Among the lines below, keep only those from the one containing "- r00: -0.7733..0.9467" through the one containing "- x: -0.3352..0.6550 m", and reproduce them exactly.

[Start of Attachment]

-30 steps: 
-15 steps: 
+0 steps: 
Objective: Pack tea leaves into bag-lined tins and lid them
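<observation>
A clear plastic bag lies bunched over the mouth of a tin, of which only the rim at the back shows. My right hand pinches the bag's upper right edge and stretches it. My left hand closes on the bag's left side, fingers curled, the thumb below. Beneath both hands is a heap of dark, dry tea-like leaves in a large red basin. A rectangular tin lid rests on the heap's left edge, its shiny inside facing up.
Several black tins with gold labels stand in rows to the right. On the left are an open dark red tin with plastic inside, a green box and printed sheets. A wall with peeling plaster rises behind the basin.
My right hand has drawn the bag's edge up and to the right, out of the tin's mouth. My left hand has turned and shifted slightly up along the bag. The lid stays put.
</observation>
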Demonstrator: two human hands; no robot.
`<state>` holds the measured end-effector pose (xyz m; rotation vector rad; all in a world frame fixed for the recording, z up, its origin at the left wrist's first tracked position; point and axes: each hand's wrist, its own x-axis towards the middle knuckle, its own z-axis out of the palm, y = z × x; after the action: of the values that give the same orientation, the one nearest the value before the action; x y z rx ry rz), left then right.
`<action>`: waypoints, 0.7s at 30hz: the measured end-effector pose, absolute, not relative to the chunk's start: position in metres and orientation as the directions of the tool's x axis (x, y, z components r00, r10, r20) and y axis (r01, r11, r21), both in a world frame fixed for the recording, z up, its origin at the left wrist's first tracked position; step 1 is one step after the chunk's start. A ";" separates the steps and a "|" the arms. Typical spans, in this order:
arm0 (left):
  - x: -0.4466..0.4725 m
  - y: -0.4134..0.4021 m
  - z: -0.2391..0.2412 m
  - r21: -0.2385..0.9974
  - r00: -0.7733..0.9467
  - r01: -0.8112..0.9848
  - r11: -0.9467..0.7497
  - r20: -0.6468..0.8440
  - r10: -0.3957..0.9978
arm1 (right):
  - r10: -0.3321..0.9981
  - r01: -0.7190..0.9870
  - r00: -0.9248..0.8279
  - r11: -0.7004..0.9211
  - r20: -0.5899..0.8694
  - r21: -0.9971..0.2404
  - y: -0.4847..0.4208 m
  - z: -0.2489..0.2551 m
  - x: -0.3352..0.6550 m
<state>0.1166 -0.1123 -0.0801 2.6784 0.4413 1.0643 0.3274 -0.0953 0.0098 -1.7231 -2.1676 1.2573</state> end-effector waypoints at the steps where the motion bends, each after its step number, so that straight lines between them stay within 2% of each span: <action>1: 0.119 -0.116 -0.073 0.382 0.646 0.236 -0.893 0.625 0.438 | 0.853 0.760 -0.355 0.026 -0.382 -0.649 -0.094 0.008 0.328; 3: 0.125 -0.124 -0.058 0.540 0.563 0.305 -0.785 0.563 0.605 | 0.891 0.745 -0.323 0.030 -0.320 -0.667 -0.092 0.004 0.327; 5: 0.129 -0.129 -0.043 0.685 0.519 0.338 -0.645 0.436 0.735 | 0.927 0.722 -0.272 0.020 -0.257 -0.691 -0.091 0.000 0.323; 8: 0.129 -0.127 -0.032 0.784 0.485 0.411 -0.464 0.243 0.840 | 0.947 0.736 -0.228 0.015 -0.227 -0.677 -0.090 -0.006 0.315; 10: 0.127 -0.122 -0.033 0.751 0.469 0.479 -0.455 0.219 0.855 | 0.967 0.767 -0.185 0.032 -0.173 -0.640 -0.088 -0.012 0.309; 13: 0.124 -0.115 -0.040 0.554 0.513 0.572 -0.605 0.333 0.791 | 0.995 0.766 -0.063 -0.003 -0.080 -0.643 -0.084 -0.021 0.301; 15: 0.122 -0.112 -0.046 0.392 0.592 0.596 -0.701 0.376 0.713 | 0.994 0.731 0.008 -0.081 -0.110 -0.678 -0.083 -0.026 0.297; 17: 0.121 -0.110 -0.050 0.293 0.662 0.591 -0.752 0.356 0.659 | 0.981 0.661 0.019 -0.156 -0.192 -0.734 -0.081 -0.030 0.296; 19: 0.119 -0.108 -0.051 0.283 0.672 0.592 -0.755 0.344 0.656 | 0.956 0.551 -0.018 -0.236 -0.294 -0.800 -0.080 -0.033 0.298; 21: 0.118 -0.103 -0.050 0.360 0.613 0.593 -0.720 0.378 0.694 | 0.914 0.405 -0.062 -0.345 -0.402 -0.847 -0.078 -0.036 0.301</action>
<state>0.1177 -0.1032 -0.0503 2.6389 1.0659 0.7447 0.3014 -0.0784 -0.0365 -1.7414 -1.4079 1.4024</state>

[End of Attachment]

PROBLEM SOLUTION:
  - r00: -0.7733..0.9467
  - r01: -0.8112..0.9848
  - r11: -0.9467..0.7497
  - r20: -0.6468..0.8440
  - r10: -0.3957..0.9978
arm1 (right):
  - r10: -0.3321..0.9981
  - r01: -0.7190..0.9870
  - r00: -0.9248..0.8279
  - r11: -0.7004..0.9211
  - r20: -0.5899..0.8694
  - r21: -0.9971..0.2404
  - y: -0.4847..0.4208 m
  - z: -0.2489..0.2551 m
  - x: -0.3352..0.6550 m

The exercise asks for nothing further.